G4 > Intel Duo Core 2 = big difference

Intel Duo Core 2 w/GMA 950 > Intel Duo Core 2 w/Nvida = meh 

A needed upgrade, but it could have been so much more. 
Not just speed, but accessibility, and price.


----------



## MacDoc (Nov 3, 2001)

Just got ours - putting RAM in now - will put it through its paces.

Cool box with dual monitor out, can't wait to try that.

5 USB ports.

FW800

SATA for the internal optical.....hmmmm a RAID ???!!!! 

Same form factor as the previous gen. The FAST 1066 RAM will definitely help all around.

With the FW 800 port we can stack a OWC V3 case with a fast 500 as boot drive, tons of ports and still be under $1k..  with dual monitors out and a 120 gig TimeMachine drive. :clap:

Wow...........


••

Teehee this is going to be fun.

I am going to switch over for the evening from my 8 core 16 gigs Velociraptor aka room heater

to the 

new MacMini 4 gigs internal 120 and run the two monitors 24" NEC2690uxi and 2090uxi 
and do my usual work for the evening just to get feel for it the book ends of the Mac range for non production use. 

THen I'll try it with a V3 matching case with a fast 500 gig in booting the MacMini - see how much improvement.

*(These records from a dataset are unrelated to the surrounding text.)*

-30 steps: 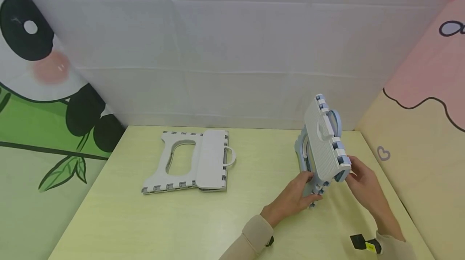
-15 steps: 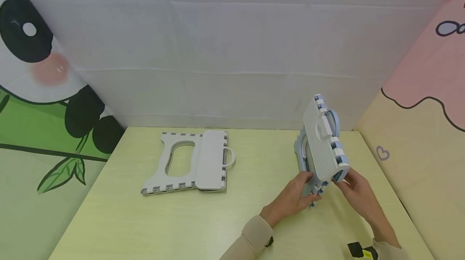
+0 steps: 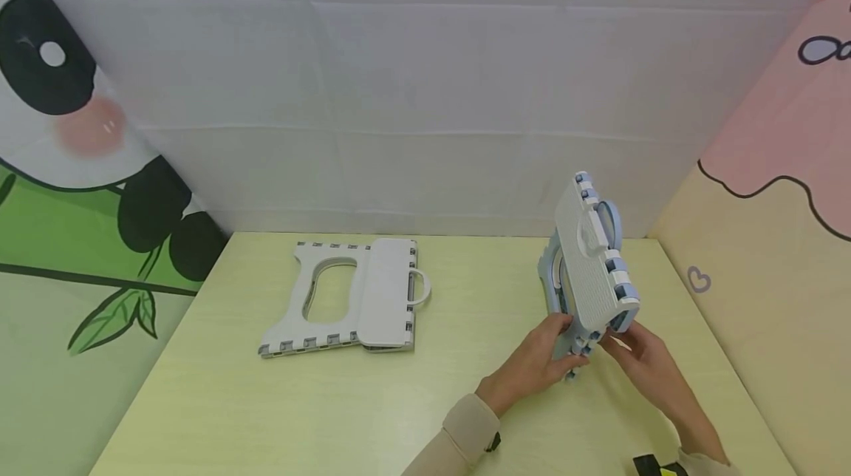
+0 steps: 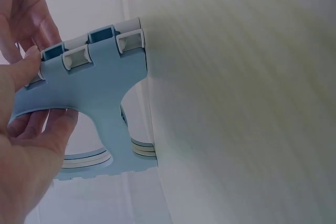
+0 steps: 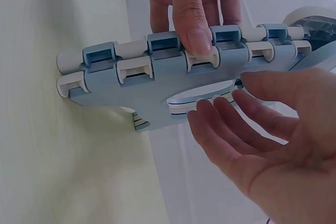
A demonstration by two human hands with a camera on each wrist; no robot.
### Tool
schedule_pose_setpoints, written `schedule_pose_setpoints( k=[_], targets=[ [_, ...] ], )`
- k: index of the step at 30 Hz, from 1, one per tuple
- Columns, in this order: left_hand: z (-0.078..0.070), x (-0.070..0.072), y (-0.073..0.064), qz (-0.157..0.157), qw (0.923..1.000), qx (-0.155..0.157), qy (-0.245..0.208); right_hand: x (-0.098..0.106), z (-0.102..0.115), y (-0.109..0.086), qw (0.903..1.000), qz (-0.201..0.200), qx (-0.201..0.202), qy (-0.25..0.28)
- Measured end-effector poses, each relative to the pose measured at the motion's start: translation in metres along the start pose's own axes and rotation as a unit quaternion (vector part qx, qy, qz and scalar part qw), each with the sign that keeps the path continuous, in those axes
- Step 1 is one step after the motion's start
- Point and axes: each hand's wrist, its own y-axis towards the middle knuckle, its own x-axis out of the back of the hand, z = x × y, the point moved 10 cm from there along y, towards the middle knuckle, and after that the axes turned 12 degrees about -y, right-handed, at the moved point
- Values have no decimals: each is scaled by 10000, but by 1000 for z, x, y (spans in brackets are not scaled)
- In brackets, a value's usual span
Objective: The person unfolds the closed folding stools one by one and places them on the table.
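Observation:
A blue-and-white folding step stool [image 3: 585,262] stands tilted on the table's right part, its ribbed white top partly swung out from the blue leg panel [image 4: 79,87]. My left hand [image 3: 532,364] grips the near edge of that panel, thumb on the hinged edge and fingers through the oval opening. Beside the stool's lower right corner is my right hand [image 3: 648,366]. In the right wrist view, the right hand [image 5: 273,135] has loosely bent fingers close to the blue panel, gripping nothing; whether a fingertip touches it I cannot tell.
A white folding stool [image 3: 388,295] lies folded flat on the left half of the pale yellow table [image 3: 279,417], its loop handle [image 3: 422,287] pointing right. A white cloth wall [image 3: 425,92] rises behind the table. Printed cloth walls stand left and right.
My right hand has slid down and left from the stool's right side to below its lower corner. The left hand and both stools stay almost where they were.

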Motion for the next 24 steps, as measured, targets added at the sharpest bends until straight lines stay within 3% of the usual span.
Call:
schedule_pose_setpoints(
  k=[17,24],
  targets=[
    [-1,0,1,-18,9999,-94,-63,-13,2,-8,9981,329,33,518],
    [-1,0,1,-1,10000,37,-87,-17,1,-12,9952,492,107,842]
  ],
)
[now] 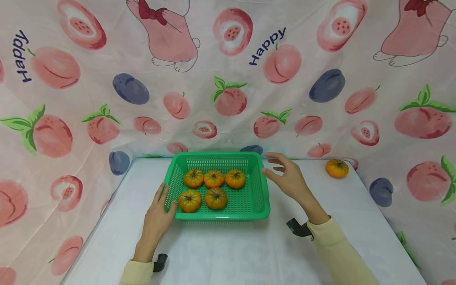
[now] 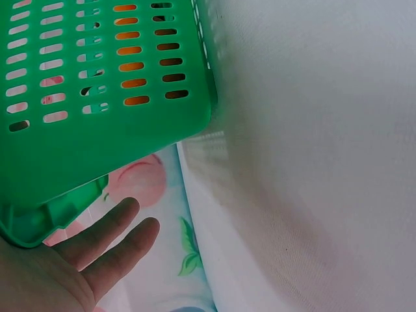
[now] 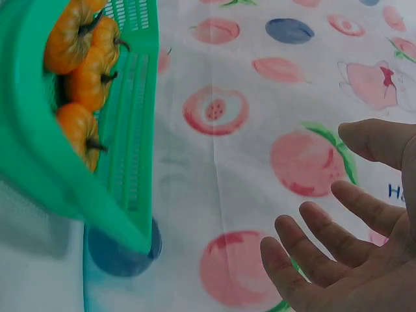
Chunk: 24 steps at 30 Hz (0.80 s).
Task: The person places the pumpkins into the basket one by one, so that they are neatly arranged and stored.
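A green plastic basket with slotted walls stands on the white table. Several small orange pumpkins lie inside it in two rows, toward its left. My left hand is at the basket's left side, its thumb near the front left corner. In the left wrist view, straight fingers extend beside the basket wall; whether they touch it, I cannot tell. Just off the basket's right rim is my right hand, fingers spread and loosely bent, holding nothing. The right wrist view shows these fingers apart from the basket.
One more orange pumpkin sits at the table's back right, outside the basket. A cloth printed with peaches hangs behind and along both sides of the white tabletop. Dark wrist mounts stick out near the sleeves.
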Each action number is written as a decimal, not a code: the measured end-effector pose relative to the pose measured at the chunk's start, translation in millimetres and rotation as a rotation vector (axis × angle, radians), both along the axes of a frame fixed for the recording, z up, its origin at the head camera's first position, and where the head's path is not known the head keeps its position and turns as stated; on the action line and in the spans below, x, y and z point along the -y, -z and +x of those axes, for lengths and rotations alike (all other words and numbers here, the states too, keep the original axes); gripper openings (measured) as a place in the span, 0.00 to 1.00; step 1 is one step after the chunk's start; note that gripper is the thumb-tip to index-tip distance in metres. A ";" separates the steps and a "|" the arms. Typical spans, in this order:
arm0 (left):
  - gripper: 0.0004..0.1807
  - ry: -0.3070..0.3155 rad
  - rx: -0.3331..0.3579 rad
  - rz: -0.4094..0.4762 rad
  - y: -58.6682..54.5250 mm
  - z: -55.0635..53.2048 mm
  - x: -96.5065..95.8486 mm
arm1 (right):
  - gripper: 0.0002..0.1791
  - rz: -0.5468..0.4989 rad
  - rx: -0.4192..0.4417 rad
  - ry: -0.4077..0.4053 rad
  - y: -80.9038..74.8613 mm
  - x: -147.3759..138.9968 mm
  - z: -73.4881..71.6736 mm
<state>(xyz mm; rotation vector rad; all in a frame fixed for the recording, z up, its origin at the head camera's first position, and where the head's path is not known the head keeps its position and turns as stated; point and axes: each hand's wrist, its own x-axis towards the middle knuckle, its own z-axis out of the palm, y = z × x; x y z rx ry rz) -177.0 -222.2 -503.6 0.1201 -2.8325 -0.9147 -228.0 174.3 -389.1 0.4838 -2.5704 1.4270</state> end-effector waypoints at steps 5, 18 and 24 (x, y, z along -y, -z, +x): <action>0.36 0.002 -0.007 0.000 0.5 0.2 0.3 | 0.29 0.007 0.006 0.042 3.8 -15.6 -3.3; 0.36 0.009 -0.019 -0.005 0.7 -0.2 0.2 | 0.28 0.049 0.024 0.166 19.0 -56.6 -4.3; 0.36 0.012 -0.034 -0.011 0.4 0.2 0.9 | 0.28 0.080 0.051 0.212 21.4 -73.7 -3.6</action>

I'm out of Velociraptors but it occurred to me we could put 10K VR in the stack.....zoom zoom .


----------



## screature (May 14, 2007)

Hey Doc you might find this interesting: Installing Mac Mini A1283 Terabyte Drive. While they use the second drive as a Time Machine drive, is there any reason why it couldn't be striped to create a software array?


----------



## gwillikers (Jun 19, 2003)

fyrefly said:


> While the 4GB RAM would be nice on the nearly $1K Mini - there is no bigger 2.5" HDD then a 500GB model - which Apple doesn't even offer in it's $3K MBPs. There's no such thing as a 640GB 2.5" HDD - yet.
> 
> A 250GB on the low end, and a 320GB on the high end would be nice, but even the MacBooks still start at 160GB.



Can you tell I've never even seen a mini? I assumed they had a 3.5" in them.


----------



## chas_m (Dec 2, 2007)

csonni said:


> I just wish you could get them with larger drives.

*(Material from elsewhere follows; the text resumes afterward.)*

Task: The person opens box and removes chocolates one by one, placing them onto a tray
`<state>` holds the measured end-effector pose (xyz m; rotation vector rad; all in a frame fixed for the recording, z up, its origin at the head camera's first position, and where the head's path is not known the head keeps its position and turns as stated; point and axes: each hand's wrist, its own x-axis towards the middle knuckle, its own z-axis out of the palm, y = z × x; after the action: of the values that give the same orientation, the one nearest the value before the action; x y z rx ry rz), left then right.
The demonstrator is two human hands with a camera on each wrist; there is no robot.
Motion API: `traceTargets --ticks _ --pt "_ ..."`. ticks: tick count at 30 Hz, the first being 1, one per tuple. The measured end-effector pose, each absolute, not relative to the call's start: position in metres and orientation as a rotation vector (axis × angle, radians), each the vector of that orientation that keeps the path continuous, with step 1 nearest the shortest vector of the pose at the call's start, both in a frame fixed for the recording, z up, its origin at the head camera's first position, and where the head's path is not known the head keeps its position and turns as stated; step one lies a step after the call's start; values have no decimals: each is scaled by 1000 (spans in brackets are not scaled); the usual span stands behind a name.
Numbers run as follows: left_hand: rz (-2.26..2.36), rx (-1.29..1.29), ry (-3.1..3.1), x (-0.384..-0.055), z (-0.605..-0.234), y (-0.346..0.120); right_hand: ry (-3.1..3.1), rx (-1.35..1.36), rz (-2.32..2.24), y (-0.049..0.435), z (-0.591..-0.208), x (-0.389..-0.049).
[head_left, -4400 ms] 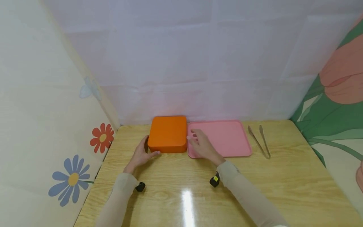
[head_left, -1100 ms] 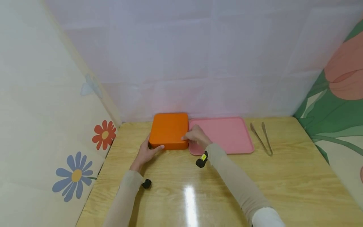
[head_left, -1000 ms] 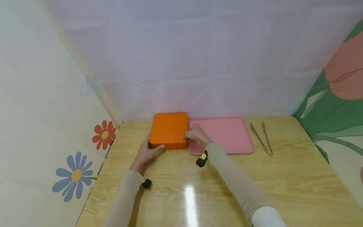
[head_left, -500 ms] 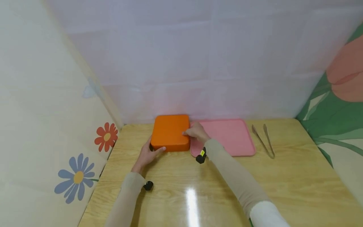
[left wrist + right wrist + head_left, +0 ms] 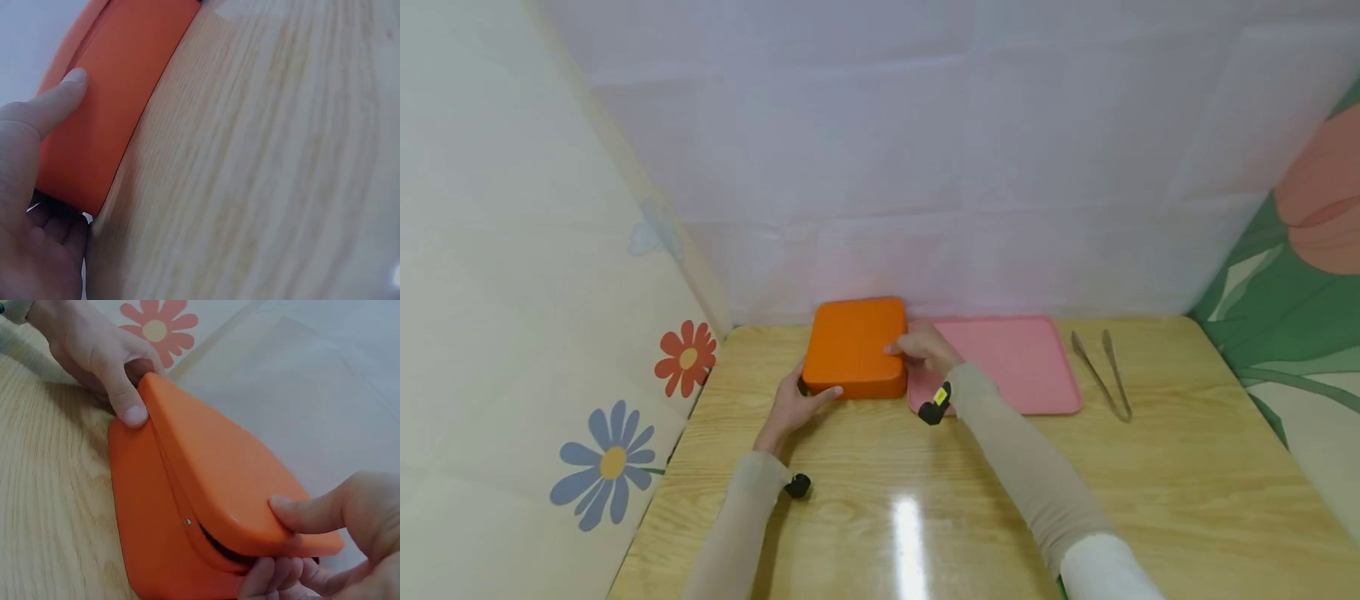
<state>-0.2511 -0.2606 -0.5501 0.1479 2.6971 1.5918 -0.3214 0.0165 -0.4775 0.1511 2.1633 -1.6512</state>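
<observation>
An orange box (image 5: 853, 343) with a lid stands at the back of the table, left of the middle. My left hand (image 5: 792, 408) grips its front left corner. In the left wrist view the thumb (image 5: 59, 103) lies on the front wall, the other fingers at the side. My right hand (image 5: 927, 347) pinches the right edge of the lid (image 5: 231, 469), thumb on top and fingers beneath. A dark gap shows there between the lid and the box body (image 5: 153, 519), so the lid is tilted up on that side. The inside of the box is hidden.
A pink tray (image 5: 1011, 367) lies right beside the box, partly under my right hand. Farther right, metal tongs (image 5: 1105, 379) lie spread on the wooden table (image 5: 850, 500). A white cloth wall (image 5: 925, 167) rises close behind the box.
My right hand has gone from over the tray to the lid's right edge and taken hold of it. That edge has risen slightly. My left hand has stayed at its corner.
</observation>
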Motion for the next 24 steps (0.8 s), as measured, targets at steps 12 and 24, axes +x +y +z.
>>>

I don't see this as a valid criticism. At present, the best you can do is go to 500GB (from 320) because it's a laptop-sized drive in there.

In point of fact, a FW800 external drive would give you both huge capacity AND incredible speed, so in this case I think the external port offers a better option anyway. Add to this the practically unlimited daisy-chaining of USB2 and FW800 and "capacity" simply ceases to be an issue in any relevant way. You could attach PETABYTES of drives to this thing.

Congrats, Lars!


----------



## screature (May 14, 2007)

I agree chas_m. With Firewire 800 the internal drive size is not really an issue. Personally for data security, better performance and ease of recovery in the event of catastrophic drive failure, I prefer to keep my data and system drives separate anyway. So a larger internal drive just means more wasted space (i.e. a 500GB system drive is overkill) for someone who utilizes the strategy that I do.


----------



## MacDoc (Nov 3, 2001)

We see the internal 120 as an ideal TimeMachine space with the V3 as a very flexible boot drive.
It gives all the ports anyone could want including FW 400 and eSATA while harnessing the Mini to a big boot space.

Cloning almost done.

The Mini can also support 256SSD as well....


----------



## MacDoc (Nov 3, 2001)

Oh this is a sweet little box - had a hiccup with data transfer as the internal was jsut a tad too small so I figured we'd log in on a fresh install.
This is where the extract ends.